Fertility — in men and in women — is not a disease.

It is not even something subpersonally indifferent. It is a healthy, i.e., good part of the reality of the person. Abortion and sterilization both reject the human person as they are, demanding they be “fixed” according to how we prefer them to be.

Karol Wojtyła would have bluntly (and rightly) called that use, not love.

Connecting abortion and sterilization is not, however, illogical. They are joined, just not the way the Post thinks. Rather than expressions of “love” and “responsibility,” they are flights from both, evasions of the demand of integral personhood in the name of subjective preferences. To do that, however, requires turning moral values upside down, so that the good of life which fertility represents is now deemed evil — almost like COVID — while the rejection of person in whom that good is found (because there’s no abstract fertility, only Jill’s or Jack’s) is called “responsibility.” (The traveling doctors in this story have created “Responsible Men’s Clubs” for their patients).

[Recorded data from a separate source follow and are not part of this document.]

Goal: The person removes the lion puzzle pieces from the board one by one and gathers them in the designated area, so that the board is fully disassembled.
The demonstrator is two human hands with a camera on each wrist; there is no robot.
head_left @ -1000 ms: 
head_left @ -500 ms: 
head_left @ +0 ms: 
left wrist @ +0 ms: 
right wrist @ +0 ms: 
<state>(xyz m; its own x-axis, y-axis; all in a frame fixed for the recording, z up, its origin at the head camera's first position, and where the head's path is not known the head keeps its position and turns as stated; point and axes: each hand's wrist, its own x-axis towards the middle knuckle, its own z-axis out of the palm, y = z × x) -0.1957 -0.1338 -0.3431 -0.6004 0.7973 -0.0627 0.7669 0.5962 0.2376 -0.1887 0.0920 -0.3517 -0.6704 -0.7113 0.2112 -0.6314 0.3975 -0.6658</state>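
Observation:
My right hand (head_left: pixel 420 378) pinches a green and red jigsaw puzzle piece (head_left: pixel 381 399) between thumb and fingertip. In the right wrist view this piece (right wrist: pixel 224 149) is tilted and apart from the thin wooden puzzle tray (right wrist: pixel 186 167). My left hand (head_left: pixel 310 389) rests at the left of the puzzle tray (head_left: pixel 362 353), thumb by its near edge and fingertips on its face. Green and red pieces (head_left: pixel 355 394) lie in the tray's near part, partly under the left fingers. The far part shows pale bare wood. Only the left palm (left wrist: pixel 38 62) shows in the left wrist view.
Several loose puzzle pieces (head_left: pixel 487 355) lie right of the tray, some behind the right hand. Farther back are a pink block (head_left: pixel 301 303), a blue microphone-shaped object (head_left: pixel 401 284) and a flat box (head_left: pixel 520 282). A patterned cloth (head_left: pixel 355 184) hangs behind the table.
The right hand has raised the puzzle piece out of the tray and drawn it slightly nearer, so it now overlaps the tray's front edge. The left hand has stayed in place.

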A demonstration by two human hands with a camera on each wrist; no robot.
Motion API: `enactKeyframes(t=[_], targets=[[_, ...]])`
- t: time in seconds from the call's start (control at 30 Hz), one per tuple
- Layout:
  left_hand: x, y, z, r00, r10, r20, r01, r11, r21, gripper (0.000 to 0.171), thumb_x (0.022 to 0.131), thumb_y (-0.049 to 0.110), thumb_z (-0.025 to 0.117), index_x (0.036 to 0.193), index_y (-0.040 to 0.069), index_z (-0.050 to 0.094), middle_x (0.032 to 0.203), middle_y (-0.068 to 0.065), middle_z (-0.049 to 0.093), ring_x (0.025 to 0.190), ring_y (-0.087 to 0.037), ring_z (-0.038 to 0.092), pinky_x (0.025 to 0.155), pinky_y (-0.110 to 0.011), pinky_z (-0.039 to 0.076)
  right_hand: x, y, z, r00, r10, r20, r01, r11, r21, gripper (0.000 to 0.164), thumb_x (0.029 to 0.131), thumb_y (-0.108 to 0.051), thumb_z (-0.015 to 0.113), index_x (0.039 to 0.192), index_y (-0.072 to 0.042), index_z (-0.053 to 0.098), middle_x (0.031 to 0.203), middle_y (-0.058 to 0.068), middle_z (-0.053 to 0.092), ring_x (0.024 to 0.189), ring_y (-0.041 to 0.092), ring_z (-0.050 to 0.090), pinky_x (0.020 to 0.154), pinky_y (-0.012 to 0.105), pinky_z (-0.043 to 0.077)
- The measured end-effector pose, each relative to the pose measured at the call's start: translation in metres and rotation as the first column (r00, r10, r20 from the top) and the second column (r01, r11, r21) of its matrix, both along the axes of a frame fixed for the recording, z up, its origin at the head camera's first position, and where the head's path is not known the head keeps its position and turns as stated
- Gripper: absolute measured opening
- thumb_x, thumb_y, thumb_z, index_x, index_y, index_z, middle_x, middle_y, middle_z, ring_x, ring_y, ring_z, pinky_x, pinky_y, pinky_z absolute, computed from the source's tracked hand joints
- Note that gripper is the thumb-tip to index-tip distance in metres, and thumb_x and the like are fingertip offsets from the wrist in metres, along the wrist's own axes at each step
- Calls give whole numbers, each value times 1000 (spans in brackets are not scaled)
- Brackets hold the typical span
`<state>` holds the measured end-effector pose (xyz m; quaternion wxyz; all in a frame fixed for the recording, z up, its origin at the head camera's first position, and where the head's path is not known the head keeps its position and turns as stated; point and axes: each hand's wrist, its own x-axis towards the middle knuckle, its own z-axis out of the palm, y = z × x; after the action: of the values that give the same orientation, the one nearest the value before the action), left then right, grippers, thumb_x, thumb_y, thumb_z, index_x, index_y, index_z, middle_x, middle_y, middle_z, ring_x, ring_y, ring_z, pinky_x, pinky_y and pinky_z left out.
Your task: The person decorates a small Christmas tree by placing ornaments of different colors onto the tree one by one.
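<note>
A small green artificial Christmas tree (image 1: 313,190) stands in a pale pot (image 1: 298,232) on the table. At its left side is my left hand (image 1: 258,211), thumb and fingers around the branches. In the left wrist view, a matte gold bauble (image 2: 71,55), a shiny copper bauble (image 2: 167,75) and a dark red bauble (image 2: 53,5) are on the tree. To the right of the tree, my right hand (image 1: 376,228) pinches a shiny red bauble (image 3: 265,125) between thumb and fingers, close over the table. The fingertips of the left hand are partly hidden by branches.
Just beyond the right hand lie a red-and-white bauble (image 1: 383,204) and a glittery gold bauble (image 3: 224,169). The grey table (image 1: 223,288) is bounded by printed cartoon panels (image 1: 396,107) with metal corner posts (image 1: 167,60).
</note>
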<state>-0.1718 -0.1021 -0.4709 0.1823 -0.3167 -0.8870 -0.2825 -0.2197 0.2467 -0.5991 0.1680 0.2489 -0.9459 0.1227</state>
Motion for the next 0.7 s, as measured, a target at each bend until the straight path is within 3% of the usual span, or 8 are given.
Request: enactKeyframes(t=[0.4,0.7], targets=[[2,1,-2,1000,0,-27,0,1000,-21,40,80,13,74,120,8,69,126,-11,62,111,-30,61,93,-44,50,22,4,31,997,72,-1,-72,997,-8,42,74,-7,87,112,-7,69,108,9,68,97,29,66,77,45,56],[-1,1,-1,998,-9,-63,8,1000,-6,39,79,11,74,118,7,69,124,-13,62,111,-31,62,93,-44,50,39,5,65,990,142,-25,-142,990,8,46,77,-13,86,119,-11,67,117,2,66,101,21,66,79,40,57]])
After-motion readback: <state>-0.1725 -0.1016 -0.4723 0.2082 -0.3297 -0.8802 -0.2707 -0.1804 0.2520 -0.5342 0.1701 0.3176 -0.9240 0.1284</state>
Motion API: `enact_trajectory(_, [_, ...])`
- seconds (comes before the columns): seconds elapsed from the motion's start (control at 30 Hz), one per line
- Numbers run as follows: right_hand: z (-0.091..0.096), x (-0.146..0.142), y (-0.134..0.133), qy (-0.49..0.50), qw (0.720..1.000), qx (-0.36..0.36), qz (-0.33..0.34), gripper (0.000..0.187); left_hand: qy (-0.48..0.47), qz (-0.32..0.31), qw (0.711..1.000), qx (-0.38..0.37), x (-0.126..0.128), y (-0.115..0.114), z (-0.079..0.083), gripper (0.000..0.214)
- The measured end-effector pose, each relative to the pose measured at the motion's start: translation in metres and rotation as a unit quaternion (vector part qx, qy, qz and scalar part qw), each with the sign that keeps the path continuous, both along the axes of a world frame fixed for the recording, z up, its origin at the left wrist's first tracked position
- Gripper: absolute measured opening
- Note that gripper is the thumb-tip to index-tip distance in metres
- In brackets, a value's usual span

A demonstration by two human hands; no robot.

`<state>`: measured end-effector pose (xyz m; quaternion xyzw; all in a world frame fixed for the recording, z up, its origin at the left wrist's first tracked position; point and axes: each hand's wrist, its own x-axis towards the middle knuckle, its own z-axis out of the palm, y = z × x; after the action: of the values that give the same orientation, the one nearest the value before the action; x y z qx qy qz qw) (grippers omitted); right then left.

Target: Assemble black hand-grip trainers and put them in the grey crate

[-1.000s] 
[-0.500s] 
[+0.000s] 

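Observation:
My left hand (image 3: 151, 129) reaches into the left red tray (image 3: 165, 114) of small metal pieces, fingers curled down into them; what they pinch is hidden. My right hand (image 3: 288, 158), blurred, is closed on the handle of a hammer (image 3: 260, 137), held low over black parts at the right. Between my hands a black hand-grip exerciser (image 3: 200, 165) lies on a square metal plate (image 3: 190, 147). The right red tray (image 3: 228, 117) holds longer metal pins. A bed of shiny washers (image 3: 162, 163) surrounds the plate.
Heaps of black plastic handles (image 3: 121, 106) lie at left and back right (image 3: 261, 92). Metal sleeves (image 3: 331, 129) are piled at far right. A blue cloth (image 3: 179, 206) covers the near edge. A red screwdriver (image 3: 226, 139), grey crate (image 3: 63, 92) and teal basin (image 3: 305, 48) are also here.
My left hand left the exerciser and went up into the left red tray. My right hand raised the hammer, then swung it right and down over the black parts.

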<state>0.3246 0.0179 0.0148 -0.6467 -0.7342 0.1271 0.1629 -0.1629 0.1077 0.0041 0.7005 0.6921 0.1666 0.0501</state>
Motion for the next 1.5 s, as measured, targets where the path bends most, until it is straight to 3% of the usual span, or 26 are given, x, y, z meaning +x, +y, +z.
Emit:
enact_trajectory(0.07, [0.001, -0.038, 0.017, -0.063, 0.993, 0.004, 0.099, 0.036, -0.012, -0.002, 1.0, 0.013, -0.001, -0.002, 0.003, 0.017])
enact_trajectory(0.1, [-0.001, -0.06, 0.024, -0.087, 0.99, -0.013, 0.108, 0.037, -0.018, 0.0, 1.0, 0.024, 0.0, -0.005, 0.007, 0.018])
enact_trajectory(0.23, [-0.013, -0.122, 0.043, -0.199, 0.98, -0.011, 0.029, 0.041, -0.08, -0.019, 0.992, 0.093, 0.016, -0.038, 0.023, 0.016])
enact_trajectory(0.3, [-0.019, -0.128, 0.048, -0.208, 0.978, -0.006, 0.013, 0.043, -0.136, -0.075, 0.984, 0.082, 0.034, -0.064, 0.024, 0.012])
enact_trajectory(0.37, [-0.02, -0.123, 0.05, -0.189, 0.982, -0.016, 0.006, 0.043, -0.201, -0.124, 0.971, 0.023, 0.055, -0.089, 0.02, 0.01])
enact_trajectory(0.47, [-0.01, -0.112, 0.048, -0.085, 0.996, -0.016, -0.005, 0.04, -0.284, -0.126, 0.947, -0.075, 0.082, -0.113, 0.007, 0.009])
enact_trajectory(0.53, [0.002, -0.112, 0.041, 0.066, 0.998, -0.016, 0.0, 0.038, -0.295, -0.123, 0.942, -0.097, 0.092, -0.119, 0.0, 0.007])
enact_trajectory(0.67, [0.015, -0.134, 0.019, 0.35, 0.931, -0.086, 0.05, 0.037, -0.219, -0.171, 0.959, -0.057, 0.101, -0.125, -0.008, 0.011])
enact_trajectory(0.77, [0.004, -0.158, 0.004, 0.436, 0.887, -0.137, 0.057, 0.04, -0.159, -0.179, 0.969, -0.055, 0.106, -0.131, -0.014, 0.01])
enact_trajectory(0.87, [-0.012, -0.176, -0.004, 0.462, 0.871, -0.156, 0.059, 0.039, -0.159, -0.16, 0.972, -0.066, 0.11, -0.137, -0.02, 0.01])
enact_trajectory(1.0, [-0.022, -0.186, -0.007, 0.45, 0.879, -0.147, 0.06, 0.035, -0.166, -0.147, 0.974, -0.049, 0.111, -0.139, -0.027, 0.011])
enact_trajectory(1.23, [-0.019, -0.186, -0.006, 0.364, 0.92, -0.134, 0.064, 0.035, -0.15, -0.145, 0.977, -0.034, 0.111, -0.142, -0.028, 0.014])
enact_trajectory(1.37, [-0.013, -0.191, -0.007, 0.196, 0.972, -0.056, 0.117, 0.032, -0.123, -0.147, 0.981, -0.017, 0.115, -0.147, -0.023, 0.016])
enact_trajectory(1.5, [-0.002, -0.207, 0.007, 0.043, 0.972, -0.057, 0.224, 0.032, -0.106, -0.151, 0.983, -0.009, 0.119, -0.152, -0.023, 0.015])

Commenting on this story, John Hirschauer correctly notes that “vasectomy is unnatural. It estranges a man from himself. Its internal logic leads inexorably to abortion, population control, and eugenics.”

Expect plenty of stories like this one. As the mainstream media trots out the bogeyman of a post-Roe America, note the common thread: Life itself has no value in itself. Life can even be branded “evil” and its rejection an act of “love” just because I want to.

That’s why, contrary to the claim that “if you were really pro-life you’d support birth control,” no society where the latter has become commonplace avoided legalizing abortion within a generation. Both are related but in direct, not inverse, proportion.

Expect the drumbeat to treat sterilization as a good thing to increase, since advocates of child mutilation (AKA “gender-affirming medicine”) now want to tell you that genital mutilation on minors are “good” things, which just happen to leave their victims sterile. Puberty is normal; puberty blocking is not.

Do we really think our loved one’s properly functioning human body somehow needs to be technically “fixed?”